▸ EXERCISE: Type out the complete listing below word for word, without its pictures.

------------------------------

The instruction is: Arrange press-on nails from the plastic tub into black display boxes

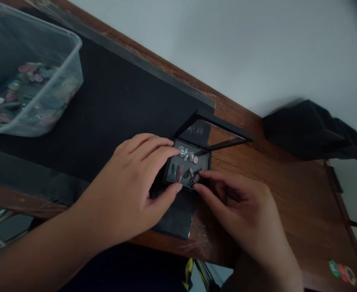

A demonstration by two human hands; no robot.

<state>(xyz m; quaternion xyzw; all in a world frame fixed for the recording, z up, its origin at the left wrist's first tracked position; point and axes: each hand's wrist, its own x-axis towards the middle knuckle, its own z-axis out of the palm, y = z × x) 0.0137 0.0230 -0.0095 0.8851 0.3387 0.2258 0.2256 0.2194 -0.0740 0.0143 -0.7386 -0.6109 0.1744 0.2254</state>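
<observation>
A small black display box (203,160) lies open on the wooden table, its clear-windowed lid (210,134) tilted up behind it. Several decorated press-on nails (186,164) sit in rows inside. My left hand (132,186) grips the box's left side, forefinger on the top row and thumb at the near edge. My right hand (242,211) pinches at the near right corner of the box, thumb and forefinger closed on something small I cannot make out.
A clear plastic tub (59,81) of several coloured nail pieces stands at the far left on a black mat (111,93). A black cloth bundle (312,129) lies at the right by the wall. Round stickers (343,272) sit near the table's front right edge.
</observation>
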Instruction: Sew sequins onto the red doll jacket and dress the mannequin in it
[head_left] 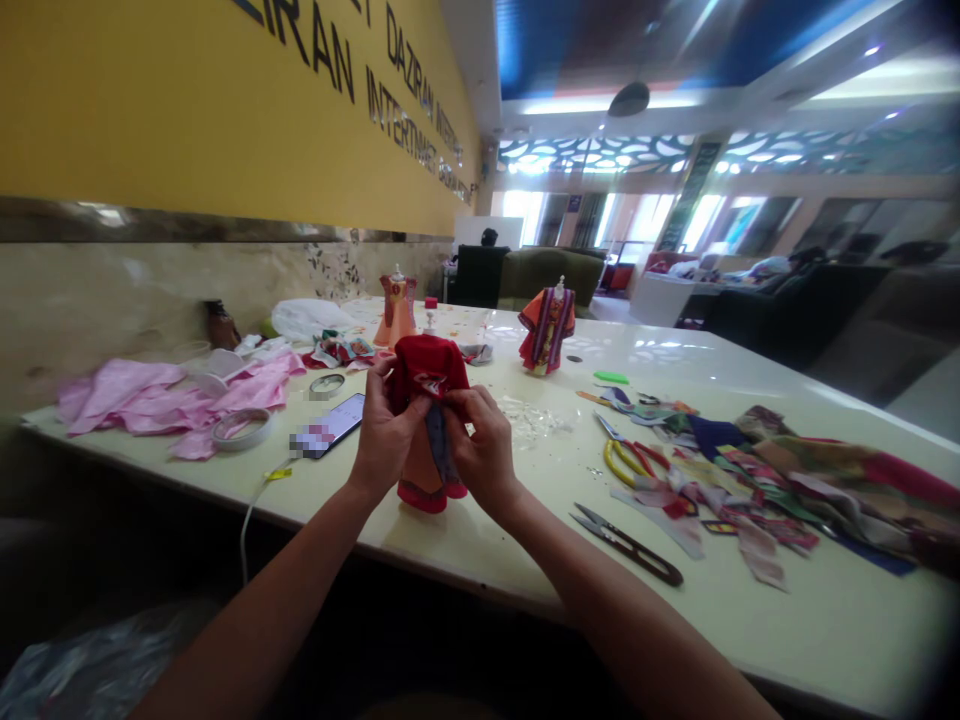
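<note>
Upright near the table's front edge stands a small doll costume point(430, 470), with a red top, orange and blue-grey panels and a red hem. My left hand point(386, 425) is closed on the left side of its red cloth point(429, 355), thumb toward the middle. From the right, my right hand point(481, 440) pinches the cloth near the same spot at the chest. A small patterned patch shows between the fingertips; whether anything tiny is held there is hidden. Behind it are two more dressed figures, an orange one point(397, 312) and a red and purple striped one point(549, 330).
Left lie pink cloth point(127, 392), a tape roll point(243, 428) and a phone point(327, 428) with a cable. To the right are thread snips point(637, 552), yellow-and-red-handled scissors point(626, 462) and a heap of fabric scraps point(750, 465). Small pale bits point(531, 422) lie mid-table. A yellow wall point(187, 110) borders the left.
</note>
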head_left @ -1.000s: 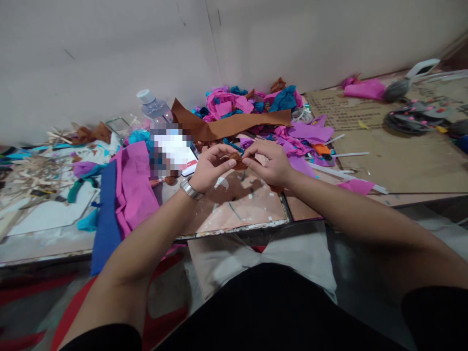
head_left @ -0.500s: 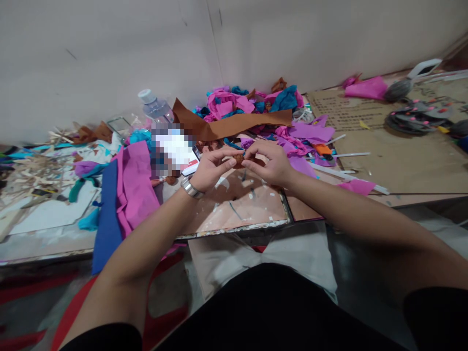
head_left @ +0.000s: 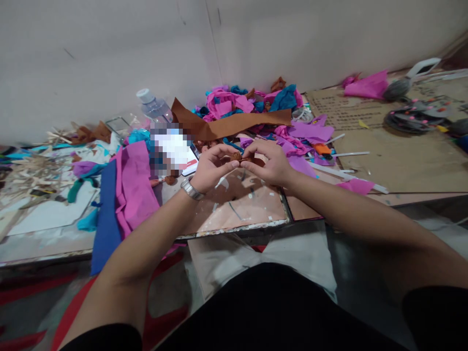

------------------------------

▸ SOLUTION TO THIS EXERCISE:
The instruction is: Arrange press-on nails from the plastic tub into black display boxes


A demonstration by two human hands; no robot.

<state>(xyz m; quaternion xyzw; all in a world frame fixed for the recording, z up, its origin at the left wrist's first tracked position; point and axes: each hand's wrist, its own x-axis towards the middle knuckle, its own z-axis out of the palm, y = z × x) 0.0137 0.0230 -0.0095 0.8851 0.3387 0.2258 0.2256 0.2194 -0.0740 0.0143 -0.7386 -0.6109 0.1744 0.2254</state>
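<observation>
A small black display box (203,160) lies open on the wooden table, its clear-windowed lid (210,134) tilted up behind it. Several decorated press-on nails (186,164) sit in rows inside. My left hand (132,186) grips the box's left side, forefinger on the top row and thumb at the near edge. My right hand (242,211) pinches at the near right corner of the box, thumb and forefinger closed on something small I cannot make out.
A clear plastic tub (59,81) of several coloured nail pieces stands at the far left on a black mat (111,93). A black cloth bundle (312,129) lies at the right by the wall. Round stickers (343,272) sit near the table's front right edge.
</observation>
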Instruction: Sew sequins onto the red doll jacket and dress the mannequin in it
[head_left] 
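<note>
Upright near the table's front edge stands a small doll costume point(430, 470), with a red top, orange and blue-grey panels and a red hem. My left hand point(386, 425) is closed on the left side of its red cloth point(429, 355), thumb toward the middle. From the right, my right hand point(481, 440) pinches the cloth near the same spot at the chest. A small patterned patch shows between the fingertips; whether anything tiny is held there is hidden. Behind it are two more dressed figures, an orange one point(397, 312) and a red and purple striped one point(549, 330).
Left lie pink cloth point(127, 392), a tape roll point(243, 428) and a phone point(327, 428) with a cable. To the right are thread snips point(637, 552), yellow-and-red-handled scissors point(626, 462) and a heap of fabric scraps point(750, 465). Small pale bits point(531, 422) lie mid-table. A yellow wall point(187, 110) borders the left.
</note>
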head_left @ -1.000s: 
head_left @ -0.500s: 
head_left @ +0.000s: 

Above is the complete output.